Sequoia Park Zoo would not be profitable for a private company. The zoo makes about 400,000 off ticket sales and another 75,000 off the cafe and gift shop but the opperating cost of the whole zoo is 650,000. A private company could only cut the pay and benefits of zoo staff but zookeeper salaries are already small and benefits few. No company would buy the zoo since they could not turn a profit.

 
At 2:37 PM, Blogger Fred said...

That could well be true, but no harm in keeping our eyes and ears open for such offers to see what they would involve.

 
At 12:31 AM, Anonymous Anonymous said...

Look at the private operation of the Eureka Muni Golf Course for a local model.

 
At 6:28 AM, Blogger Fred said...

I always forget that the golf course is privately run.
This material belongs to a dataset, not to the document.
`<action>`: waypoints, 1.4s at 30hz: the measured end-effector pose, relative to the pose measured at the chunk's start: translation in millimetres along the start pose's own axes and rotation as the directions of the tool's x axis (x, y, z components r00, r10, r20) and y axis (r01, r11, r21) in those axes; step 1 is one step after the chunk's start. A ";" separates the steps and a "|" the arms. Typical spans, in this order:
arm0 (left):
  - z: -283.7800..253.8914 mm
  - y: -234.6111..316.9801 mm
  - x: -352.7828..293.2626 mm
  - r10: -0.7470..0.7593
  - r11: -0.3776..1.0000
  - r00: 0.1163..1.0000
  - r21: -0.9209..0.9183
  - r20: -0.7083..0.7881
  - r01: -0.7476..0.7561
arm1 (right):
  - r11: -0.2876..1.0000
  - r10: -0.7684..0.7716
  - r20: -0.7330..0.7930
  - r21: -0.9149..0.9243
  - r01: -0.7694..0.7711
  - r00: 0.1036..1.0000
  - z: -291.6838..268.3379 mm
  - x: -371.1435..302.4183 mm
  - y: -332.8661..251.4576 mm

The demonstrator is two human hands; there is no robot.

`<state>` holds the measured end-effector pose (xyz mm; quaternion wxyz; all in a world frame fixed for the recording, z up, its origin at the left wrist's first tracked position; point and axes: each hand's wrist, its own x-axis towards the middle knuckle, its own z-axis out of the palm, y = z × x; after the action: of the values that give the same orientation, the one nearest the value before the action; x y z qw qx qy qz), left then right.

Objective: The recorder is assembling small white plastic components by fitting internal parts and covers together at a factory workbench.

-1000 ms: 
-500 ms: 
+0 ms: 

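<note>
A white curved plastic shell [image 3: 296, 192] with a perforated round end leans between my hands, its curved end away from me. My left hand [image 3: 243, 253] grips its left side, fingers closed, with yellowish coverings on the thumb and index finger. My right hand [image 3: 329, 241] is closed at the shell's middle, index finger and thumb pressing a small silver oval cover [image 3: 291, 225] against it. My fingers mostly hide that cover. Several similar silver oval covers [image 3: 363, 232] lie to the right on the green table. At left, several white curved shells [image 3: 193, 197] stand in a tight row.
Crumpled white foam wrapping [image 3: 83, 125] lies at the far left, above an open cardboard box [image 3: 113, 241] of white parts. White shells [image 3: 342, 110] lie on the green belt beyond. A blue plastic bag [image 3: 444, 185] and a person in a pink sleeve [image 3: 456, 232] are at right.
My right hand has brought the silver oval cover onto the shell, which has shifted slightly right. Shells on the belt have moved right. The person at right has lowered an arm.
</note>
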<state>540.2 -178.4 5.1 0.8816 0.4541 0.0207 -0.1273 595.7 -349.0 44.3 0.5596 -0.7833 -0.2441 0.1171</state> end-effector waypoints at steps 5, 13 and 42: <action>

One of those places you never really hear about, either. Just plugs along year after year.

 
At 8:22 AM, Anonymous Anonymous said...

golf courses are very profitable, zoos are not.

 
At 5:44 PM, Blogger mresquan said...

Zoos may not be profitable because they are required to pay a prevailing wage when they are tied to a governing agency.Finance Advisory Committee director Dave Ogden once told me that the prevailing wages are double what would be paid by a privateer,in regards to zoo construction and animal care.Really,I would like someone to articulate why a privately run zoo couldn't make money.Animals are not all that expensive,and maintenance is relatively low if the animal is in a natural enough environment and given proper attention by staff.
That being said,I think that most zoos are cruel,the San Francisco one topping the list.Went there once and have absolutely no desire to go back.

 
At 11:43 PM, Anonymous Jeff Leonard said...

Agreed. I'm willing to look at turning the zoo over to a private company or a private non-profit.

I think there is money that could be saved if they weren't tied directly to the city. Many zoos are "owned" by cities, but operated by private non-profits.